Identify and copy all lines of the material where the string "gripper" is found.

_ _ _ _ _

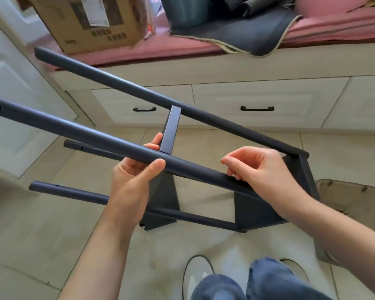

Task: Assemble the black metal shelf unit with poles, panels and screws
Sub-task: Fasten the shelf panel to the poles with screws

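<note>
Nearest the camera are the person's knees (236, 282) in jeans and a shoe (198, 271), on the tiled floor (30, 245). Above them the left hand (134, 180) is closed around the near pole (74, 131), thumb over the top and fingers wrapped beneath, just beside the joint where a narrow panel (171, 128) meets it. The right hand (262, 169) pinches the same pole farther toward the frame's closed end, fingertips curled onto its upper face; whether it holds a screw there cannot be told.

The shelf frame (253, 211) lies on its side, with 4 poles running from lower right to upper left. Its long axis points away to the person's left, so the free pole ends sit well beyond the left hand, which is the nearer one to them. The far pole (139, 92) spans above the panel.

The near pole's left end is cut off by the picture edge. The lower panels are partly hidden behind the forearms, and any screws are too small to see.
</note>
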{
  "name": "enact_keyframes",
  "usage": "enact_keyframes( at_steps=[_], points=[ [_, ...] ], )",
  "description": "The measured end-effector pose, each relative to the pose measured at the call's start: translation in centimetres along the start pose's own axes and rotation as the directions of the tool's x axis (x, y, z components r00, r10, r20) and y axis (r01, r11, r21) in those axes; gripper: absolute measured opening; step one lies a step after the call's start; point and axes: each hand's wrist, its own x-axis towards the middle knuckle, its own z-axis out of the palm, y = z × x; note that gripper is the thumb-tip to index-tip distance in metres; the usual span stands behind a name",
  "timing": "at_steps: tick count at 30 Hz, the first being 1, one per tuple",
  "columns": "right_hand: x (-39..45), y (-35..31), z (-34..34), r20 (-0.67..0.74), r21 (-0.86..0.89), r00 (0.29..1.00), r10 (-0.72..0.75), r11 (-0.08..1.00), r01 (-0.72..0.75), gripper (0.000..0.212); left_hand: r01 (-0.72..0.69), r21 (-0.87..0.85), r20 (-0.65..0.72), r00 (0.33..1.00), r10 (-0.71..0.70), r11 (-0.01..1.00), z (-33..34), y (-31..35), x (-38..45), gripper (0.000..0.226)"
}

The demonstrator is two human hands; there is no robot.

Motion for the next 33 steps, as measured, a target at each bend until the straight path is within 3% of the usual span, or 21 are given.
enact_keyframes(
  at_steps=[5,10,15,28,33],
  points=[
    [0.6,0.0,2.3,0.018,-0.016,1.000,0.010,1.000,-0.010,0.009,0.044,-0.061,-0.060,0.997,-0.048,0.997,-2.2,-2.7,-1.6,0.024],
    [0.7,0.2,3.7,0.078,-0.077,0.996,0.043,0.996,-0.037,0.008,0.112,-0.158,-0.106,0.986,-0.130,0.981,-4.1,-4.8,-3.4,0.047],
    [1.5,0.3,5.7,0.142,-0.082,0.980,0.139,0.988,-0.128,0.009,0.150,-0.246,-0.153,0.970,-0.191,0.958,-6.2,-6.9,-4.6,0.040],
    [3.4,0.9,8.6,0.423,-0.214,0.810,0.407,0.913,-0.347,0.011,0.174,-0.346,-0.241,0.933,-0.267,0.922,-7.7,-8.9,-7.9,0.060],
    [4.5,1.3,10.8,0.502,-0.220,0.753,0.427,0.904,-0.366,0.007,0.171,-0.353,-0.335,0.895,-0.295,0.920,-7.2,-8.9,-9.1,0.045]
  ],
)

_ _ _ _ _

• **RESPONSE BELOW**
  "description": "The measured end-effector pose, each relative to the pose measured at the call's start: translation in centimetres along the start pose's own axes and rotation as the directions of the tool's x axis (x, y, z components r00, r10, r20) and y axis (r01, r11, r21) in those axes; gripper: absolute measured opening; step one lies a step after the call's start; point and axes: each hand's wrist, its own x-axis towards the middle knuckle, its own z-axis out of the palm, y = z × x; note that gripper is the thumb-tip to index-tip distance in metres; the usual span stands behind a name",
  "columns": "right_hand: x (-39..45), y (-35..31), z (-34..34), r20 (-0.67..0.74), r21 (-0.86..0.89), r00 (0.29..1.00), r10 (-0.72..0.75), r11 (-0.08..1.00), r01 (-0.72..0.75), gripper (0.000..0.212); left_hand: r01 (-0.72..0.69), r21 (-0.87..0.85), r20 (-0.65..0.72), r00 (0.33..1.00), r10 (-0.71..0.70), r11 (-0.01..1.00), z (-33..34), y (-31..35), x (-38..45), gripper (0.000..0.226)"

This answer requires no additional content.